As mentioned above, the key changes in the transformation were the creation of an environmental enterprise that had the explicit mission of providing full services to the small-scale fishing sector while sustaining these services through the generation of economic profits. The key elements were the structuring of the corporation such that Project CESPA’s leadership would trust in the capacity of the fishermen to manage the business and then the transfer of ownership and responsibilities to Corporation CESPA. It should be noted that much of the institutional capacity-building necessary to make Corporation CESPA work had been promoted and accomplished by Project CESPA.

Corporation CESPA continues today, though its situation is extremely vulnerable. Strapped for cash, CESPA as a business never really got off the ground and is fighting to stay afloat in a challenging market. Like any start-up, CorCESPA needed time and money to build its operational capacity. However, the final phase of Project CESPA only enabled the structuring of the corporation; no time and no financial resources were available to help CorCESPA’s initial months as a fledgling business.

Overall, the critical issue is why Project CESPA failed to invest in building the business of CESPA during four years of work. Resources that were mismanaged could have been allocated to working capital requirements, for example, to give CorCESPA a boost in its challenging first few years of operation.

As it stood a year ago at the time of my last visit, Ricardo Alvarez, president of the Guachaca fishing committee and vice-president of the regional fishing federation FEPESNOMAG, was managing Corporation CESPA, which continued to struggle for its financial life. The ice plant and the fishing supplies store generate revenue and serve the fishermen. The wholesale marketing of fish, the supposed bread-and-butter of the CESPA center, has been erratic due to fluctuations and uncertainties in both the supply and demand for fish. Meanwhile, CorCESPA continues to promote local and regional organization and provides technical training in sustainable fishing techniques.

The Lessons Learned

The principal lesson learned from this case is that sustainable development initiatives, those that balance ecological concerns with issues of economics (poverty), will only be successful if they are sustainable financially. International development projects that do not create mechanisms to sustain operations financially are destined to die, and thereby sacrifice significant gains at the community and environmental level.

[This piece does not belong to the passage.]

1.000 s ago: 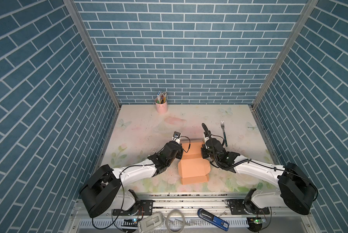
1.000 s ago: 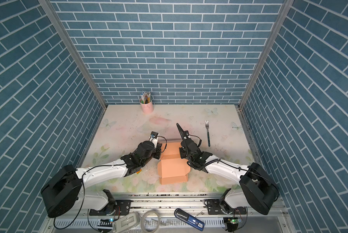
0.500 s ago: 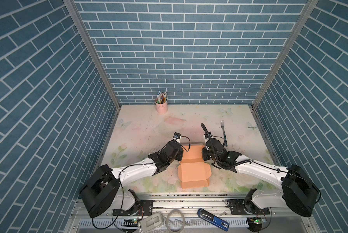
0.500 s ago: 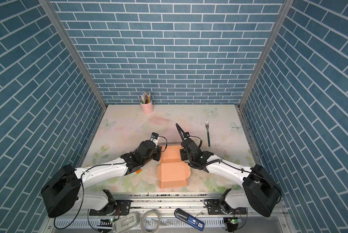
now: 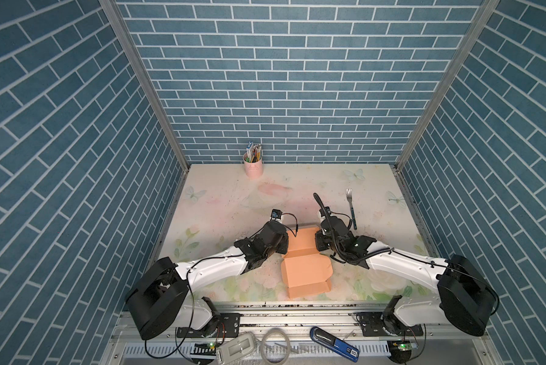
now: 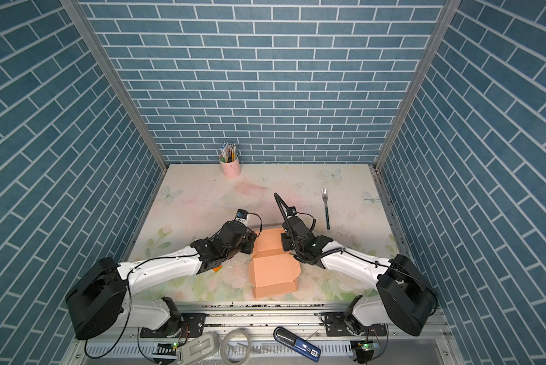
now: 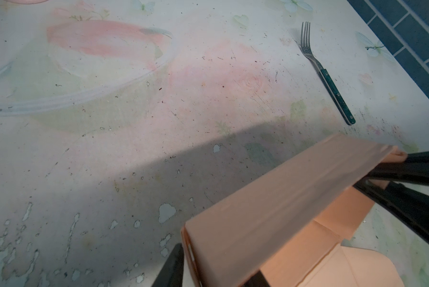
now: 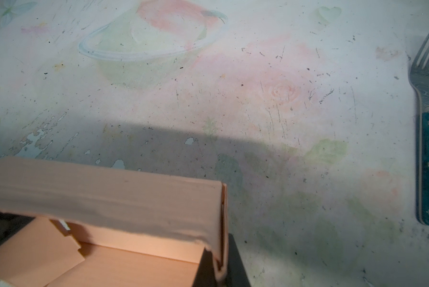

Project CESPA also teaches us that community-based natural resource management can work. Few believed that sustainable development was possible with poor, independent, and geographically isolated fishermen. This case shows that fishermen, when supported with integrated development initiatives and included in the planning process, can and will manage fisheries in a sustainable fashion.

Furthermore, the case reminds us as development practitioners of the critical role of beneficiaries in designing and implementing their own solutions to development problems. The case also illustrates nicely the potential positive role of development experts as facilitators and catalysts in the change process and the undermining impact of a paternalistic approach.

In an era of decentralization, privatization, and a diminished role for multi-lateral agencies in the development process, the case of Project CESPA is a powerful example of the continuing need to shift the development paradigm from a project focus to a business model. Environmental enterprises can work, as the CESPA case demonstrates. But they will work much better if we build our environmental enterprises from day one.